Paper No. 3
Presentation Time: 8:35 AM
WE KNOW WHERE THE SEDIMENT CAME FROM – SOMEONE SHOULD TELL THE ZIRCONS
SAMSON, Scott D., Department of Earth Sciences, Syracuse University, 204 Heroy Geology Laboratory, Syracuse, NY 13244, sdsamson@syr.edu
In the last decade there has been an exponential rise in the use of detrital zircon geochronology as a provenance tool. While detrital zircon ages (DZA) can, under favorable circumstances, provide significant constraints on provenance there are now several examples based on Modern sediment that suggests DZA may not be as diagnostic of source regions as previously thought. The most common example of bias in the zircon age record from Recent North American sediment is the near ubiquity of 1.2 – 1.0 Ga zircon, usually far in excess of the areal extent of exposed Grenville crust. This is the case for detrital zircon in alluvium from the French Broad River (N. Carolina and Tennessee) where exposure of Grenville crust makes up about 12% of the watershed area yet in most sections of the river the DZA are dominated by Grenville age peaks. Even more significantly, however, is that even in areas with virtually no Grenville crust exposed (e.g. Mississippi watershed) there are tributaries with close to 100% Grenville DZA. This significant bias is largely controlled by the extreme zircon fertility of Grenville granitoids – the exceptionally high Zr content of Grenville intrusions manifests itself in both extremely abundant and large zircon crystals that can be multiply recycled.

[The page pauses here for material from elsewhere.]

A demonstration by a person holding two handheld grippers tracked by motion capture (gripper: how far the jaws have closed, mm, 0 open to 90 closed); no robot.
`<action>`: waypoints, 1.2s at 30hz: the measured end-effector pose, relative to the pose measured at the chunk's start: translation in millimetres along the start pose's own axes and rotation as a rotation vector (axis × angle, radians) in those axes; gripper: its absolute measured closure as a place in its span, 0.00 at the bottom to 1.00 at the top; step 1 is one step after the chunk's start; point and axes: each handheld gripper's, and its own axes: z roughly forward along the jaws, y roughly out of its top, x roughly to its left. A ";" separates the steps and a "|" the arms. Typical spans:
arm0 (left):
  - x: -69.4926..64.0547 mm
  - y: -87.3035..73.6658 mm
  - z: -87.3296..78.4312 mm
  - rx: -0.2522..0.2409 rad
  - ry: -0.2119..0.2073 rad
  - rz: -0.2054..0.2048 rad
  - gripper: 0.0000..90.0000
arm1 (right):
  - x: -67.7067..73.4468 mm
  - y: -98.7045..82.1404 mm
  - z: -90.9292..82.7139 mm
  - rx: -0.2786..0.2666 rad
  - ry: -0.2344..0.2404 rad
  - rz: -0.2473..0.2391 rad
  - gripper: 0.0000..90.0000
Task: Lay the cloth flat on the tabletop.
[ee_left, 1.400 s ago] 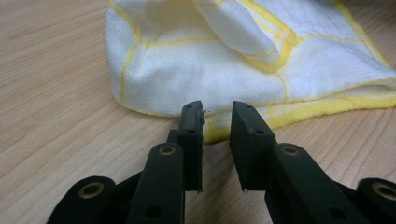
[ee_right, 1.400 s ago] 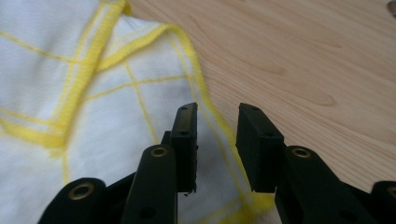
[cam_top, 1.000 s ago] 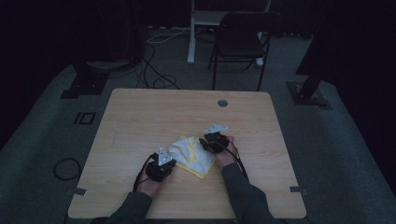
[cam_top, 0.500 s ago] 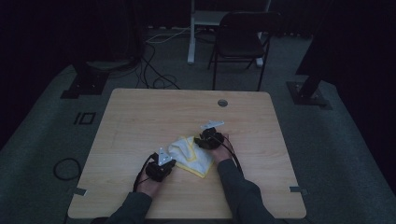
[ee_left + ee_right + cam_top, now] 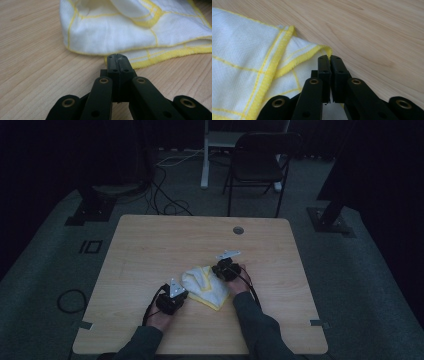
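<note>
While the dim high view leaves much in shadow, a cable loop [image 5: 70, 300] lies on the floor at the lower left, just off the wooden surface [image 5: 150, 250], whose upper half lies bare up to its far edge. Left of centre, the left gripper [image 5: 176, 296] rests with its jaws pressed together on nothing, their tips just short of the cloth's near yellow hem. At the middle lies the white cloth [image 5: 205, 285], folded in layers with yellow edging, well inside every edge. To its right, the right gripper [image 5: 222, 268] has just been closing its jaws; they now meet at the cloth's folded corner, seemingly pinching the hem. Farther right, bare wood. A chair [image 5: 262, 162] stands beyond, upper right.
</note>
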 end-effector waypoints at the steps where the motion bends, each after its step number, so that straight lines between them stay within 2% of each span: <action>1: 0.6 -0.1 -0.4 0.002 0.002 -0.001 1.00 | -0.9 -0.7 -2.2 0.003 -0.018 0.003 0.98; 6: 1.7 -0.5 -1.1 0.004 0.004 -0.004 1.00 | -10.9 -7.7 -13.3 -0.001 -0.050 0.023 0.98; 9: 2.7 0.6 -0.8 0.010 -0.003 -0.012 1.00 | -16.9 -12.2 -18.9 -0.007 -0.045 0.038 0.98; 12: 6.1 1.9 0.9 0.007 -0.004 -0.047 1.00 | -18.4 -14.1 -20.8 -0.013 -0.038 0.037 0.98; 16: 7.8 7.8 3.3 -0.021 -0.014 -0.055 0.92 | -16.6 -13.5 -19.0 -0.013 -0.040 0.024 0.98; 22: 6.1 20.0 15.0 -0.028 -0.038 -0.036 0.90 | -15.1 -13.7 -16.8 -0.009 -0.039 0.027 0.98; 28: 1.6 22.0 24.6 -0.018 -0.040 -0.021 0.90 | -16.1 -13.4 -18.2 -0.013 -0.038 0.031 0.98; 32: 1.7 24.4 24.8 0.012 -0.043 -0.038 1.00 | -16.3 -12.9 -19.6 -0.019 -0.039 0.032 0.98; 34: -0.9 25.2 24.8 0.017 -0.026 -0.021 1.00 | -16.7 -12.3 -21.5 -0.025 -0.040 0.036 0.98; 36: -1.6 25.6 24.9 0.019 -0.021 -0.020 1.00 | -17.3 -11.6 -24.0 -0.032 -0.041 0.035 0.98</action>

However, even in areas where sediment is derived virtually in situ there is a disconnect between the ages of zircon from bedrock and the local sediment. For example, in the Stepladder Mountains of SE California the area is virtually a point source of ~ 147 Ma granite, yet the sediment derived from the area, essentially within feet of the bedrock, has at most an overlap of 40% of DZA with pluton crystallization ages. Thus even though the sediment is forming on the source the sediment provenance would be incorrectly identified. The cause of this discrepancy, which we refer to as the “Stepladder Effect”, may be the result of aeolian contamination, of excessive xenocryst contribution, or some unidentified cause. Regardless, these results are a significant warning that DZA are not the ‘silver bullet’ of sediment provenance and multiple proxies should be employed for more robust identification of sediment source regions.